To make zafrani pulao, first, soak Saffron in 2 tablespoons of hot milk for 10-15 mins.
Wash and soak rice for about 30 minutes.
In a heavy bottom pan, heat 1 tablespoon of ghee in a pan, add jeera, whole garam masala spices (bay leaf, cloves, cardamom, cinnamon), dry fruits (cashew nut, almonds, raisins) and sauté it. Let the whole spices get aromatic and dry fruit to become golden brown.
Then add sliced onions, ginger garlic paste. Saute till raw smell goes and onions are golden brown.
Add curd, tsp of biryani masala and turmeric. Saute 2-3 mins
Add little less than 3 cups of water and boil.
When water starts boiling, add soaked drained rice, salt and chopped herbs. give a gentle mix. Cover and cook.

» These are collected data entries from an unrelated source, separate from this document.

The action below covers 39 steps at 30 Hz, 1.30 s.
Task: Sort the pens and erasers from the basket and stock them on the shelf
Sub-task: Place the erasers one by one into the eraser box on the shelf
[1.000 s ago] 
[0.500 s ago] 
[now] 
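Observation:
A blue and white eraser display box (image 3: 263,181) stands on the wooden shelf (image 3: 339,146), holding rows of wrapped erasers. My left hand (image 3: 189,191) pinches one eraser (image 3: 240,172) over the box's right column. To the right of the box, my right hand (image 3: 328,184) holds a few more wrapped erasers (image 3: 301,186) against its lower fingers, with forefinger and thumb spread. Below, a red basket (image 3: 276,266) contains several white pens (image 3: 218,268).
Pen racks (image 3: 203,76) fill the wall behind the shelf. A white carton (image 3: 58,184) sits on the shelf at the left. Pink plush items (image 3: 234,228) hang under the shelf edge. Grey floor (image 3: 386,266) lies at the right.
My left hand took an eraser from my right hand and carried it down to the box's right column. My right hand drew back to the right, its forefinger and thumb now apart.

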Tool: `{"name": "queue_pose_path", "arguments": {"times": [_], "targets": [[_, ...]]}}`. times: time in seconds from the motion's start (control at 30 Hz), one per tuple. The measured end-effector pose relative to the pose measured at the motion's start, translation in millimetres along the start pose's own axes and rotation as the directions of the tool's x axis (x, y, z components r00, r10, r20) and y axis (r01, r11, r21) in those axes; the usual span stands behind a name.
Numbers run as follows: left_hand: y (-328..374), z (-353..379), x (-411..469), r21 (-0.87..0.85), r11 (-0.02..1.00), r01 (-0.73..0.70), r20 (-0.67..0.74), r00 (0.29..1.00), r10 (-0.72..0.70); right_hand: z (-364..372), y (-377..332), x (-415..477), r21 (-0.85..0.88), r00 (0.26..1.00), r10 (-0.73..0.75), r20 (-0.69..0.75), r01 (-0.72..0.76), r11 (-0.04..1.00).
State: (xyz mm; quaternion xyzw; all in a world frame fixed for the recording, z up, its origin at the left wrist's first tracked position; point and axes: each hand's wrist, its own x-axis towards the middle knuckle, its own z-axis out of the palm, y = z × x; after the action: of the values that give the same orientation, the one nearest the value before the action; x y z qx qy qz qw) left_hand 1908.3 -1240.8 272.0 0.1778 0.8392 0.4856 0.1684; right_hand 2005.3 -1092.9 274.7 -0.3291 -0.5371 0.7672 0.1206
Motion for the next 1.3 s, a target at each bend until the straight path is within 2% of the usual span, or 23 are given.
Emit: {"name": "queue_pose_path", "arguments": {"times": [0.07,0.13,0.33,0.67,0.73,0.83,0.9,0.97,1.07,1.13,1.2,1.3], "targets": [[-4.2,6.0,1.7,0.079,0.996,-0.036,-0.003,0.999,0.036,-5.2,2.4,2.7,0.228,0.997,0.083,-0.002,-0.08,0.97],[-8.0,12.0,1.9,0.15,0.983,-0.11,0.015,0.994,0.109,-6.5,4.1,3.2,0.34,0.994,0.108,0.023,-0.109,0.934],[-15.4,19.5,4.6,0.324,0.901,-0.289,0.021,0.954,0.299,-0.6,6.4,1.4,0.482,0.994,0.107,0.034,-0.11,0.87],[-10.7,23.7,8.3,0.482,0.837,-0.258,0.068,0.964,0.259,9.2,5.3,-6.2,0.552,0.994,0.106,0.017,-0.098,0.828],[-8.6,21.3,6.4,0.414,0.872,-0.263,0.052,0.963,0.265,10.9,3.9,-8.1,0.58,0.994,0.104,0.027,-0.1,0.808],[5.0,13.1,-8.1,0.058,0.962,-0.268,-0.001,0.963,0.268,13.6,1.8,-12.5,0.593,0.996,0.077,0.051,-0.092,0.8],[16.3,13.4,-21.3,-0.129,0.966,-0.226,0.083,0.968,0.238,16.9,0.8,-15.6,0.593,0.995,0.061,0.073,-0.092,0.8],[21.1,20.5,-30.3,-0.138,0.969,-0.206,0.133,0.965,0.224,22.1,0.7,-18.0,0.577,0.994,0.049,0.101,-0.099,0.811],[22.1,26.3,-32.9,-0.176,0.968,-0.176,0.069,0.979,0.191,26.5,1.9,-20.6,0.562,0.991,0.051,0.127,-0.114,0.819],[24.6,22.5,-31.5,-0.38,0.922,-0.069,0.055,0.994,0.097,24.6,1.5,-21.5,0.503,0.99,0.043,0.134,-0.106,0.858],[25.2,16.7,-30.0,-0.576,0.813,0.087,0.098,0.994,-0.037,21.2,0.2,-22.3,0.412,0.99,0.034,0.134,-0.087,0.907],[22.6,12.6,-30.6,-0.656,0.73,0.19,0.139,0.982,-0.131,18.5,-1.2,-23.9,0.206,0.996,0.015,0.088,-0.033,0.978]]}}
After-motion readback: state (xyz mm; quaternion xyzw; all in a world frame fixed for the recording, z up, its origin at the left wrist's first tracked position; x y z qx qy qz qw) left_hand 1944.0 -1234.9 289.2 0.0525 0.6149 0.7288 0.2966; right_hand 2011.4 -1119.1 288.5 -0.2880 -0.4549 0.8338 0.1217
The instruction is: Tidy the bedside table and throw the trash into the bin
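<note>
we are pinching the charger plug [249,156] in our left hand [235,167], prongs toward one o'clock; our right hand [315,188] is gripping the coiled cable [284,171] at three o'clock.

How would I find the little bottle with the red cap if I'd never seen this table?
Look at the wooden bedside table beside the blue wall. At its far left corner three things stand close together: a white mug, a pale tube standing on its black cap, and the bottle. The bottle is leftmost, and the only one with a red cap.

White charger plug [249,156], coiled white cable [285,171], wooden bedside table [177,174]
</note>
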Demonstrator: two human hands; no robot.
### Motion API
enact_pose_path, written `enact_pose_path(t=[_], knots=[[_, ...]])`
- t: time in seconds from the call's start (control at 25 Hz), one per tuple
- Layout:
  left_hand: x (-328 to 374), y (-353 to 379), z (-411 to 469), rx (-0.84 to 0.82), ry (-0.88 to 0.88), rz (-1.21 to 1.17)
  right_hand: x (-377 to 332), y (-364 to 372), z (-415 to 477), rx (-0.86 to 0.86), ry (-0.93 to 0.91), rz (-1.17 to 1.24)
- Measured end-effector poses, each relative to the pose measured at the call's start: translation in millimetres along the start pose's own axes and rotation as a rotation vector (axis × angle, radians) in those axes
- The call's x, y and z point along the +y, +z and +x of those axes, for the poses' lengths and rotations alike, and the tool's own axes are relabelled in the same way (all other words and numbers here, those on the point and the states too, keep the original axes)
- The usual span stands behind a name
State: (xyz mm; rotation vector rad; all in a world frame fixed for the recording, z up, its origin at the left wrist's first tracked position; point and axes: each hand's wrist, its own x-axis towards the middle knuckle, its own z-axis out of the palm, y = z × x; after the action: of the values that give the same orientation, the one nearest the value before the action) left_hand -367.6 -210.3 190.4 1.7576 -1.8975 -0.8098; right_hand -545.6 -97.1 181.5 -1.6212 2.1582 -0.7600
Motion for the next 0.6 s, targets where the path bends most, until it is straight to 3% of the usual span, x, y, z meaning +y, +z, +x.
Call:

When water is almost absorbed, add saffron milk, fried onion, pomegranate seeds and remaining ghee. Cover and simmer until done.
Once cooked, fluff up the rice very gently using a fork. Take care not to make it mushy.
Dish out Zafrani Pulao and garnish with fried onions and chopped coriander leaves. Delicious easy zafrani pulao is ready to be served.
To make it a Vegan version, instead of ghee use oil and instead of milk soak saffron in water.
Remember to always soak basmati rice for a minimum of 30 min.